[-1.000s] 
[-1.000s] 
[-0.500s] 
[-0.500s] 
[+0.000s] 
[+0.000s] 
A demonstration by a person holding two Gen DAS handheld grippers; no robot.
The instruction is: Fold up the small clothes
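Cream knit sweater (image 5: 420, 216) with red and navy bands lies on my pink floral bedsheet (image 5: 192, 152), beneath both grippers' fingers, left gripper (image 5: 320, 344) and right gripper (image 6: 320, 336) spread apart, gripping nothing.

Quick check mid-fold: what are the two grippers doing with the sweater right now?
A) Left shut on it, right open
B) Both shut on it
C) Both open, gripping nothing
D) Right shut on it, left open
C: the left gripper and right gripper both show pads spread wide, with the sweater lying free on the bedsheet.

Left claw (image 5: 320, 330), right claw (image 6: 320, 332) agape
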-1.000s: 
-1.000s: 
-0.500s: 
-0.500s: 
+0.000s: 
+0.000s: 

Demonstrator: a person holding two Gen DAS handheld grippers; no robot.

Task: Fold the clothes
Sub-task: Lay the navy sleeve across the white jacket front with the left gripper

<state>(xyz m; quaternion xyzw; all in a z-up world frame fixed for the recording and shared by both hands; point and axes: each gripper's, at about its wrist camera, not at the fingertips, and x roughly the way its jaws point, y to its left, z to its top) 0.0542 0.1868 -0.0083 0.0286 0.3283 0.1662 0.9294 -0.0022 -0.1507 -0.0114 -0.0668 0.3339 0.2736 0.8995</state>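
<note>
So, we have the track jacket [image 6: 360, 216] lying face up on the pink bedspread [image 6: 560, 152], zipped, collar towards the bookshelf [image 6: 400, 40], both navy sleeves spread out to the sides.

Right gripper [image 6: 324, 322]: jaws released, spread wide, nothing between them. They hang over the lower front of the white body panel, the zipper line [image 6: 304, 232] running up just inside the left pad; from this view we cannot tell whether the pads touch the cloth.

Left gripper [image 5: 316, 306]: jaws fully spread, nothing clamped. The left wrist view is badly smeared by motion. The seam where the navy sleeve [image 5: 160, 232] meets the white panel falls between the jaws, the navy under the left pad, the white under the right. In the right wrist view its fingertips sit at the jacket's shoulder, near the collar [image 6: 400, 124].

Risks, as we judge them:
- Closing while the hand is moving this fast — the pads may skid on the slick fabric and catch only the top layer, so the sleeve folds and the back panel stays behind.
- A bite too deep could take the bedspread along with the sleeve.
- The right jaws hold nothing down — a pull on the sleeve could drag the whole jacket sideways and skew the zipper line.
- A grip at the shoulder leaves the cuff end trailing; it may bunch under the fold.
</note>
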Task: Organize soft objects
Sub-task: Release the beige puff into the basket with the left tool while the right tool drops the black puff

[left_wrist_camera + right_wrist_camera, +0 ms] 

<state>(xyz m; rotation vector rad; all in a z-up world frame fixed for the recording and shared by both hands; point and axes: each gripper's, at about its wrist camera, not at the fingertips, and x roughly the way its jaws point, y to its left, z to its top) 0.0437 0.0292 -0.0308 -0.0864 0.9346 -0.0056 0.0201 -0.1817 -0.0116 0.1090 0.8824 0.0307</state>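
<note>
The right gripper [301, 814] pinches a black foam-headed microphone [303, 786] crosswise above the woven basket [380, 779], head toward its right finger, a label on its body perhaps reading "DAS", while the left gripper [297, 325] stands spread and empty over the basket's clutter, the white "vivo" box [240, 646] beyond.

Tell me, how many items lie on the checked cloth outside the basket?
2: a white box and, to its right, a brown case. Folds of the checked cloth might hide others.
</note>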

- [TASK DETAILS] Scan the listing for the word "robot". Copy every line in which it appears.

- [RESULT OF THE TASK]
A demonstration by a person holding two Gen DAS handheld grippers; no robot.
Demonstrator: a person holding two Gen DAS handheld grippers; no robot.

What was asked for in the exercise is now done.